Выбрать главу

— Арьергард ночей не спит, он должен питаться, ничего не дам!

Когда таких требований уничтожалось много, в арьергард приезжал Пархоменко. Он клал на стол распоряжение штаба, адресованное в снабарм: выдать комбригу Ламычеву столько-то тысяч патронов и снарядов. Ламычев смотрел недоверчиво на бумагу, затем размягчался и спрашивал:

— А в обмен чего хочешь?

Пархоменко перечислял как раз те требования, которые изорвал Ламычев. Комбриг, поглаживая кудрявые свои волосы, говорил адъютанту:

— Выдать!

Ровно через день он приезжал в снабарм. Снабарм отказывал ему. Ламычев бежал к Пархоменко.
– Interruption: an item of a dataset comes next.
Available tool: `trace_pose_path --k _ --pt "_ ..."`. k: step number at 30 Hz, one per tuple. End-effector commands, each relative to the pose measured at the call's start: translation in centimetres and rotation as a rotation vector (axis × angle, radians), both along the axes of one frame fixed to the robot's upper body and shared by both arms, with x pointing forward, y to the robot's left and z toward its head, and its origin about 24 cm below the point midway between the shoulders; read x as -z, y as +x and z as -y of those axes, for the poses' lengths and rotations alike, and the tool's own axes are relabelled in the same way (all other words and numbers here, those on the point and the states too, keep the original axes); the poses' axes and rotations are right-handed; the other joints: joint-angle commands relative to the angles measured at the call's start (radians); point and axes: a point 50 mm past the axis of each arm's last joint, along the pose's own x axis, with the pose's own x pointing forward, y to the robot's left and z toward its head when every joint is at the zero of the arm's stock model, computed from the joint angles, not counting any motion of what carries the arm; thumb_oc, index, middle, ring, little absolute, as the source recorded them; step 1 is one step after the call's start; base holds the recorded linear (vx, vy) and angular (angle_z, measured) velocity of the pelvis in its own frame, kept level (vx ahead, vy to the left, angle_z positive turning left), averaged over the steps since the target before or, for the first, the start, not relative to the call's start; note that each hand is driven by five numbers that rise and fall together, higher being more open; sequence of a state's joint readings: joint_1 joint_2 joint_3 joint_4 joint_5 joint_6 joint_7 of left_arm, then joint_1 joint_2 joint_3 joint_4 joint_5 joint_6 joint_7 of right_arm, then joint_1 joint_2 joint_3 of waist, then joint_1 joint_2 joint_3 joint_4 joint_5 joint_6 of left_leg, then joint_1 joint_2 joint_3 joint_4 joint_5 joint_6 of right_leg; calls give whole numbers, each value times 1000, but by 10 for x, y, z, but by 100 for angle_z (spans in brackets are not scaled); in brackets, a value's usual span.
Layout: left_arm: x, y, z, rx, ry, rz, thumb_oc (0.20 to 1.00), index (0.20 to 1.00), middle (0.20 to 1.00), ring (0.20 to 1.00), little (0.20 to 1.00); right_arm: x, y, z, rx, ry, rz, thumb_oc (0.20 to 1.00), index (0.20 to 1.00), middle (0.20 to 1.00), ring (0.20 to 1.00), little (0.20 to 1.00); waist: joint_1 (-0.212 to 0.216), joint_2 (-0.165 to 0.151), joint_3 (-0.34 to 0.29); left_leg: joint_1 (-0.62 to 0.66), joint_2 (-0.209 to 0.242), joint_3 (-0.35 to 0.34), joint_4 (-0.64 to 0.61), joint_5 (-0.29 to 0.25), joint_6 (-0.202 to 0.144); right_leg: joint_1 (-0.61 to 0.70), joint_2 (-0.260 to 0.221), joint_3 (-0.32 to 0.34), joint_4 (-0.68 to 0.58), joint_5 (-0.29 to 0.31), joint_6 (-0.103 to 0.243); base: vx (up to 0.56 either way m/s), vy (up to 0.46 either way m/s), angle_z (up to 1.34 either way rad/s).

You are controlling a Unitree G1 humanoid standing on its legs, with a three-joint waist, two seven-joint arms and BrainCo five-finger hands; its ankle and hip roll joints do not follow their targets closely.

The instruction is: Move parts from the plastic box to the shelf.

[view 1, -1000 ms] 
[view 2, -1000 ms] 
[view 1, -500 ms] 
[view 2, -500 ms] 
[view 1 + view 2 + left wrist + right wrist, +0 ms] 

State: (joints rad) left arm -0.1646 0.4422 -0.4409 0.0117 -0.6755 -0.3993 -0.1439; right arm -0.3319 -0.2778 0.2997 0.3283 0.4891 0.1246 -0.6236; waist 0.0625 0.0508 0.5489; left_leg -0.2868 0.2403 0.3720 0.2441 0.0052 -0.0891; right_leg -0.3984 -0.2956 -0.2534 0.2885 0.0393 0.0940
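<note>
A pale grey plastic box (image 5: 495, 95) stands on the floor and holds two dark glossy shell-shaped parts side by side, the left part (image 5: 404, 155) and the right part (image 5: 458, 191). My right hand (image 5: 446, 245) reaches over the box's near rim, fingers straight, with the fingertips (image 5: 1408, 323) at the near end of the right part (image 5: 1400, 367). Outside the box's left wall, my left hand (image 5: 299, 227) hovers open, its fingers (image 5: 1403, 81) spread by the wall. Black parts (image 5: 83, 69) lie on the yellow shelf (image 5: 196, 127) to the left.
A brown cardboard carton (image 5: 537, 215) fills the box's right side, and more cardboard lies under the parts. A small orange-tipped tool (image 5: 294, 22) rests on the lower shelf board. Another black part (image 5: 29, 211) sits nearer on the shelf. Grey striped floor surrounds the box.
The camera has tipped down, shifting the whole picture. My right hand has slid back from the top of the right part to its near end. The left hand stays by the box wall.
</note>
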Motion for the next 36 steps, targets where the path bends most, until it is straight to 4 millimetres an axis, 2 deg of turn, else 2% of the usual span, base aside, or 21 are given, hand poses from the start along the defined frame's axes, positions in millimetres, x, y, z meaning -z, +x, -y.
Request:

— Какой ты, черт, особоуполномоченный армии? Тебя, как девчонку, не слушают. Ухожу в обозы! Какой арьергард без снарядов?

— А ты плюнь на снабарм, — спокойно говорил Пархоменко, — ты сам достань патроны.

— И достану!

— У казаков?

— У казаков достану. Очень мне нужен ваш снабарм!

— Вот и я то же самое говорю. Давай мне обратно требование.

Ламычев ошеломленно смотрел на него и возвращал требование. Пархоменко говорил:

— Ты, надеюсь, не думаешь, что я тебя обманываю? У меня этого в обычае нет. Просто ты еще всех своих сил, всех своих возможностей толком не знаешь, а я тебе на них указываю. Если ты не можешь у казаков достать, я выдам требуемое.

— Раз я вернул требование, значит, я знаю, что делать! — кричал, раздельно выговаривая слова, весь багровый, Ламычев.

А вернувшись к себе, он на все вопросы отвечал:

— Эти люди умеют создавать авторитет! Надо нам, товарищи, вдарить на белых, как давеча… — А «как давеча» назывался на его языке бой, когда он однажды почти со всем своим полком спрятался в балке, а арьергарду велел изобразить бегство. Белоказаки кинулись за арьергардом. Ламычев пропустил их, а затем ударил им в тыл из всех своих двадцати пулеметов. В тот день все его бойцы получили сапоги и казачью форму, а патроны таскали в поезд мешками.

Нравилось Пархоменко в Ламычеве и то, что он с огромной гордостью думал о своей дочери. Когда он говорил о Лизе, — какая она ученая и какая она смелая, — он надувался и смотрел чрезвычайно надменно. Он верил беспредельно, что она не может погибнуть и, мало того, непременно найдет своего отца.

— У нас такой уговор был, — говорил он и спрашивал: — А твои как?

— Думаю, в Самаре.

— Зря думаешь. Тоже приедут.

— Приедут, коли эшелон немцы не отрезали.

— Проберутся сквозь немца. Я так полагаю, что Лиза вместе с ними придет. Ей для этого и сил натруждать не надо…

Себя Пархоменко чувствовал очень хорошо, так было все удачно и такие все вокруг были замечательные люди, едва ли не лучшие на Украине, и только мешала эта щемящая и тупая мысль об оставленной семье. Он мало верил тому, что семье удалось ускользнуть от немцев. И когда он так думал, — а эти думы большей частью приходили ночью, — то сердце у него холодело, он вскакивал, выходил на площадку вагона и долго смотрел в степь. Степь лежала безмолвная, намаявшаяся. Изредка проезжал патруль, где-то в стороне судорожными пятнами горел костер из бурьяна, ржал конь, пахло влагой. Пархоменко возвращался в купе. Наверху спали ординарцы, напротив — начальник штаба. Пархоменко ложился, пробовал заснуть, но не мог и опять выходил на площадку. Возле пулемета, положив голову на ленты, спал широкоплечий белокурый парень. Услышав шаги, он поднимал голову и говорил:

— Пока хорошо, товарищ Пархоменко, да вот только табачку бы-ы… — И это «бы» он выговаривал так, как будто стучал зубами от холода.

Все шестьдесят эшелонов спали уверенно и крепко, надеясь и на свою силу и на караулы. И было приятно сознавать эту уверенность, эту непоколебимую, без трещин силу. И хотелось ей ответить свершением чего-то большого, что и не смыть и не перенизать!